# Aim of the task
Transcription of the full listing is required, character for character.

....................

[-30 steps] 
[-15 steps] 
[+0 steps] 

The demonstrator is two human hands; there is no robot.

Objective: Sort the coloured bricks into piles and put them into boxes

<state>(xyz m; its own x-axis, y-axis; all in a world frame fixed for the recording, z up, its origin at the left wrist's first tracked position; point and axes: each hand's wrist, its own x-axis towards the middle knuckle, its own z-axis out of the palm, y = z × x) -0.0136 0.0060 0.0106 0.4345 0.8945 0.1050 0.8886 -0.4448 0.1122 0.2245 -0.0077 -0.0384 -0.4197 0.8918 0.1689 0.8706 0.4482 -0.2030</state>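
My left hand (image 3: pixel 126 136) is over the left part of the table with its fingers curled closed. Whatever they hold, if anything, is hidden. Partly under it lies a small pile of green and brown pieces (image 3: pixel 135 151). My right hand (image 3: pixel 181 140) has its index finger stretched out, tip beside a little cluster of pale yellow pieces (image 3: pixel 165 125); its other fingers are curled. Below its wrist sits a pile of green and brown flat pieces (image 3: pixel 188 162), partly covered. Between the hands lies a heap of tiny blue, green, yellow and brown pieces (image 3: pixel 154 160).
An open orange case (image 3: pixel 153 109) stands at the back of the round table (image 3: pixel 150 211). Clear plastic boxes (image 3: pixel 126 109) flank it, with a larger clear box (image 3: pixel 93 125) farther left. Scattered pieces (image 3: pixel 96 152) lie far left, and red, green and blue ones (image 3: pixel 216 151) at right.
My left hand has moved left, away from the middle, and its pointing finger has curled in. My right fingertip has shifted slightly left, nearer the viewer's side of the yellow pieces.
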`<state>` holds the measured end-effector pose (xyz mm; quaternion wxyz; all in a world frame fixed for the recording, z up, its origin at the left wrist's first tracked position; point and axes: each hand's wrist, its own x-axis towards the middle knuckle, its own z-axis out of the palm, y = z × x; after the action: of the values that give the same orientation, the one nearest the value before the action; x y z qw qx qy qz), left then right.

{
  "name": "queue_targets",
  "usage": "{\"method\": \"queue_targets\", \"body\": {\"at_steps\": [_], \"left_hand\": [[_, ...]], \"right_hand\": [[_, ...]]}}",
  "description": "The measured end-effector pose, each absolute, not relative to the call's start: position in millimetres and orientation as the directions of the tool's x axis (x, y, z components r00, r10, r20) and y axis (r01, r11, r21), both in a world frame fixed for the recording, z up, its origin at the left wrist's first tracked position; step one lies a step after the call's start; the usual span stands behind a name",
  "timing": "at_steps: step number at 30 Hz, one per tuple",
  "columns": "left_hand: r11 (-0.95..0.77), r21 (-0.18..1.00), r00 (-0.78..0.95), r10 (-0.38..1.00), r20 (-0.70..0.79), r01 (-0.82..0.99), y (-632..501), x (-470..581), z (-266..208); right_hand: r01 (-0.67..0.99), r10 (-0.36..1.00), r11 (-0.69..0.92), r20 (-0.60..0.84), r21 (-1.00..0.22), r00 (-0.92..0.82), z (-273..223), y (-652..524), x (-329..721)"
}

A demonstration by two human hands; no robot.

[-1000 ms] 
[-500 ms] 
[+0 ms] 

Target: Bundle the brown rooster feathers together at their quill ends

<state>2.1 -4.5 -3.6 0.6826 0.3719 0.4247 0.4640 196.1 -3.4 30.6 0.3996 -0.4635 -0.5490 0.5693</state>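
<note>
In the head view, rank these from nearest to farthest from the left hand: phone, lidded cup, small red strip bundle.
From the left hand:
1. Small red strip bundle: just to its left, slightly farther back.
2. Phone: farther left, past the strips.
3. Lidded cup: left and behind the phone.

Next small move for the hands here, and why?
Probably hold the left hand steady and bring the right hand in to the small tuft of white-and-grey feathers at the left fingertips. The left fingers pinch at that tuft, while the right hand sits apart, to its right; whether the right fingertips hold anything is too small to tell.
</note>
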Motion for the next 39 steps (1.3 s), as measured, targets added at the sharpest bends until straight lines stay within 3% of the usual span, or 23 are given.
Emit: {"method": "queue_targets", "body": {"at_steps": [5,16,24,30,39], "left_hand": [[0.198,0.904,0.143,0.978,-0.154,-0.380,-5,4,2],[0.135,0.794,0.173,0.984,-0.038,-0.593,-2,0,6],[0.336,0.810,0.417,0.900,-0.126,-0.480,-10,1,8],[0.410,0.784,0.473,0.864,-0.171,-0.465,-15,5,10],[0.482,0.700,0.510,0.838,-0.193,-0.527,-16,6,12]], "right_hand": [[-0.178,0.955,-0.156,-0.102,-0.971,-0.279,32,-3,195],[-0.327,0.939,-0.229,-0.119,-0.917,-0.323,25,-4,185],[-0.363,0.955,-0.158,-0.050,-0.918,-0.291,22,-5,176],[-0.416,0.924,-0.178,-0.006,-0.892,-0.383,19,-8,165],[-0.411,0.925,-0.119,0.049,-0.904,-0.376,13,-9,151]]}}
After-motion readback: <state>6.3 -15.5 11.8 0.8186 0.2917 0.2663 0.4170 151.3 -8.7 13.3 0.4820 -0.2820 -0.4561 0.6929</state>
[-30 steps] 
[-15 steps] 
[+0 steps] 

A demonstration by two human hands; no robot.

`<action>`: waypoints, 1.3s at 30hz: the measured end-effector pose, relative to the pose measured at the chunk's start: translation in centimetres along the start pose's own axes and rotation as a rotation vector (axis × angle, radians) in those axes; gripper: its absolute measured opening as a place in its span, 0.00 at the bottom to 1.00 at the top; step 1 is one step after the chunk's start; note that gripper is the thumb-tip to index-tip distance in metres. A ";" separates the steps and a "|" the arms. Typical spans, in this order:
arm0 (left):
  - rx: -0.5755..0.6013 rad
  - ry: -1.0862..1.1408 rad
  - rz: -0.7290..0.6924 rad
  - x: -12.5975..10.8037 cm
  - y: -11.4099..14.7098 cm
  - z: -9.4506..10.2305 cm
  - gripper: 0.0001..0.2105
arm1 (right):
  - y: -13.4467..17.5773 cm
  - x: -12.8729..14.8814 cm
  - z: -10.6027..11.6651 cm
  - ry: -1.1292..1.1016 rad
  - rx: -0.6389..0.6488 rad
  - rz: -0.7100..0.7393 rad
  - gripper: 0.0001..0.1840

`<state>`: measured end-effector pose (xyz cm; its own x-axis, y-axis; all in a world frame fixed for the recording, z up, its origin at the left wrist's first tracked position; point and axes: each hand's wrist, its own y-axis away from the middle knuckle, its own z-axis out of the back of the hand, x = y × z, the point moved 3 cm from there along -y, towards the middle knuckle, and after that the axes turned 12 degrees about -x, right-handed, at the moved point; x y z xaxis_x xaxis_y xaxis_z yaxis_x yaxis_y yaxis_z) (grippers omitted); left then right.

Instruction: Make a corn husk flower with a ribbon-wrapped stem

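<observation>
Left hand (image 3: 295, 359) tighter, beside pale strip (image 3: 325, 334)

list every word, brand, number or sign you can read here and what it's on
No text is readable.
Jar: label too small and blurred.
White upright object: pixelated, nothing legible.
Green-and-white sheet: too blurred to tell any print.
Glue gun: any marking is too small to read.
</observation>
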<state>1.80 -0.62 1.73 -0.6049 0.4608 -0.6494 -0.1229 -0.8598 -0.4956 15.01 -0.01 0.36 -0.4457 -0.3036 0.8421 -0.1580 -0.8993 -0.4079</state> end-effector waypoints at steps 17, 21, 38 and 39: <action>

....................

# Solution to the exercise
[-30 steps] 
[-15 steps] 
[+0 steps] 

The demonstrator is two human hands; there is no robot.

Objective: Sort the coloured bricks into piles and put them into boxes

<state>(xyz m; its own x-axis, y-axis; all in a world frame fixed for the recording, z up, its origin at the left wrist's first tracked position; point and axes: each hand's wrist, its own x-axis towards the middle knuckle, its own z-axis out of the palm, y = z × x) -0.0136 0.0060 0.0106 0.4345 0.8945 0.1050 0.8886 -0.4448 0.1122 0.2245 -0.0077 -0.0384 -0.4197 0.8918 0.1689 0.8706 0.4482 -0.2030</state>
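My left hand (image 3: pixel 126 136) is over the left part of the table with its fingers curled closed. Whatever they hold, if anything, is hidden. Partly under it lies a small pile of green and brown pieces (image 3: pixel 135 151). My right hand (image 3: pixel 181 140) has its index finger stretched out, tip beside a little cluster of pale yellow pieces (image 3: pixel 165 125); its other fingers are curled. Below its wrist sits a pile of green and brown flat pieces (image 3: pixel 188 162), partly covered. Between the hands lies a heap of tiny blue, green, yellow and brown pieces (image 3: pixel 154 160).
An open orange case (image 3: pixel 153 109) stands at the back of the round table (image 3: pixel 150 211). Clear plastic boxes (image 3: pixel 126 109) flank it, with a larger clear box (image 3: pixel 93 125) farther left. Scattered pieces (image 3: pixel 96 152) lie far left, and red, green and blue ones (image 3: pixel 216 151) at right.
My left hand has moved left, away from the middle, and its pointing finger has curled in. My right fingertip has shifted slightly left, nearer the viewer's side of the yellow pieces.
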`<state>` holds the measured end-effector pose (xyz mm; quaternion wxyz; all in a world frame fixed for the recording, z up, its origin at the left wrist's first tracked position; point and axes: each hand's wrist, its own x-axis towards the middle knuckle, its own z-axis out of the palm, y = z × x; after the action: of the values that give the same orientation, the one nearest the value before the action; x y z qw qx qy qz), left then right.

{
  "name": "queue_targets",
  "usage": "{\"method\": \"queue_targets\", \"body\": {\"at_steps\": [_], \"left_hand\": [[_, ...]], \"right_hand\": [[_, ...]]}}",
  "description": "The measured end-effector pose, each absolute, not relative to the call's start: position in millimetres and orientation as the directions of the tool's x axis (x, y, z components r00, r10, r20) and y axis (r01, r11, r21), both in a world frame fixed for the recording, z up, its origin at the left wrist's first tracked position; step one lies a step after the call's start; the usual span stands behind a name",
  "timing": "at_steps: step number at 30 Hz, one per tuple",
  "columns": "left_hand: r11 (-0.95..0.77), r21 (-0.18..1.00), r00 (-0.78..0.95), r10 (-0.38..1.00), r20 (-0.70..0.79), r01 (-0.82..0.99), y (-632..501), x (-470..581), z (-266..208); right_hand: r01 (-0.67..0.99), r10 (-0.36..1.00), r11 (-0.69..0.92), r20 (-0.60..0.84), r21 (-1.00..0.22), r00 (-0.92..0.82), z (-273..223), y (-652..524), x (-329..721)"
}

A demonstration by two human hands; no robot.

[-1000 ms] 
[-500 ms] 
[+0 ms] 

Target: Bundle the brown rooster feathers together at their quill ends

<state>2.1 -4.5 -3.6 0.6826 0.3719 0.4247 0.4640 196.1 -3.4 30.6 0.3996 -0.4635 -0.5490 0.5693</state>
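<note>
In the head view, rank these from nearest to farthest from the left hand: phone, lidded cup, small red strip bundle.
From the left hand:
1. Small red strip bundle: just to its left, slightly farther back.
2. Phone: farther left, past the strips.
3. Lidded cup: left and behind the phone.

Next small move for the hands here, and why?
Probably hold the left hand steady and bring the right hand in to the small tuft of white-and-grey feathers at the left fingertips. The left fingers pinch at that tuft, while the right hand sits apart, to its right; whether the right fingertips hold anything is too small to tell.
</note>
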Motion for the next 39 steps (1.3 s), as measured, targets added at the sharpest bends until straight lines stay within 3% of the usual span, or 23 are given.
Emit: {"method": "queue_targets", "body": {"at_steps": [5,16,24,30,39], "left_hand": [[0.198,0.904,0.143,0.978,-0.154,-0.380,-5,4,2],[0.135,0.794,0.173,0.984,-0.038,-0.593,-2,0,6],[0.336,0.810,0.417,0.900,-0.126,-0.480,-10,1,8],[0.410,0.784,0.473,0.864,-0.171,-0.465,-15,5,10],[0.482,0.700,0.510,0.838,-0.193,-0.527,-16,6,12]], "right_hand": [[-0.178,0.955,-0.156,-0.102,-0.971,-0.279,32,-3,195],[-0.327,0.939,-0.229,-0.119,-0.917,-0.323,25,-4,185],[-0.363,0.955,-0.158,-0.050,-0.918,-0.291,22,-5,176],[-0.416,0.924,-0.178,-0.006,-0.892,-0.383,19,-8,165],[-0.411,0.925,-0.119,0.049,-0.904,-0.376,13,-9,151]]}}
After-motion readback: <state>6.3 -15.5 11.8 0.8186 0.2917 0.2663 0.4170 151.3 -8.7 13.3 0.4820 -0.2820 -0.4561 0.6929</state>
[-30 steps] 
[-15 steps] 
[+0 steps] 

A demonstration by two human hands; no robot.

`<action>`: waypoints, 1.3s at 30hz: the measured end-effector pose, relative to the pose measured at the chunk's start: translation in centimetres along the start pose's own axes and rotation as a rotation vector (axis × angle, radians) in those axes; gripper: its absolute measured opening as a place in its span, 0.00 at the bottom to 1.00 at the top; step 1 is one step after the chunk's start; note that gripper is the thumb-tip to index-tip distance in metres. A ";" separates the steps and a "|" the arms. Typical spans, in this order:
arm0 (left):
  - rx: -0.5755..0.6013 rad
  - ry: -1.0862..1.1408 rad
  - rz: -0.7290..0.6924 rad
  - x: -12.5975..10.8037 cm
  - y: -11.4099..14.7098 cm
  - z: -9.4506..10.2305 cm
  - gripper: 0.0001..0.2105
arm1 (right):
  - y: -13.4467..17.5773 cm
  - x: -12.8729..14.8814 cm
  - z: -10.6027..11.6651 cm
  - ry: -1.1292..1.1016 rad
  - rx: -0.6389..0.6488 rad
  - rz: -0.7100..0.7393 rad
  - gripper: 0.0001..0.1840

`<state>`: measured end-effector pose (xyz cm; its own x-axis, y-axis; all in a world frame fixed for the recording, z up, its origin at the left wrist's first tracked position; point and axes: each hand's wrist, its own y-axis away from the middle knuckle, its own z-axis out of the back of the hand, x = y × z, the point moved 3 cm from there along -y, towards the middle knuckle, and after that the axes turned 12 degrees about -x, right-handed, at the moved point; x y z xaxis_x xaxis_y xaxis_z yaxis_x yaxis_y yaxis_z) (grippers omitted); left then right.

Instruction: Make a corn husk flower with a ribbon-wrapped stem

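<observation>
Left hand (image 3: 295, 359) tighter, beside pale strip (image 3: 325, 334)

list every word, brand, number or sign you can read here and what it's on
No text is readable.
Jar: label too small and blurred.
White upright object: pixelated, nothing legible.
Green-and-white sheet: too blurred to tell any print.
Glue gun: any marking is too small to read.
</observation>
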<state>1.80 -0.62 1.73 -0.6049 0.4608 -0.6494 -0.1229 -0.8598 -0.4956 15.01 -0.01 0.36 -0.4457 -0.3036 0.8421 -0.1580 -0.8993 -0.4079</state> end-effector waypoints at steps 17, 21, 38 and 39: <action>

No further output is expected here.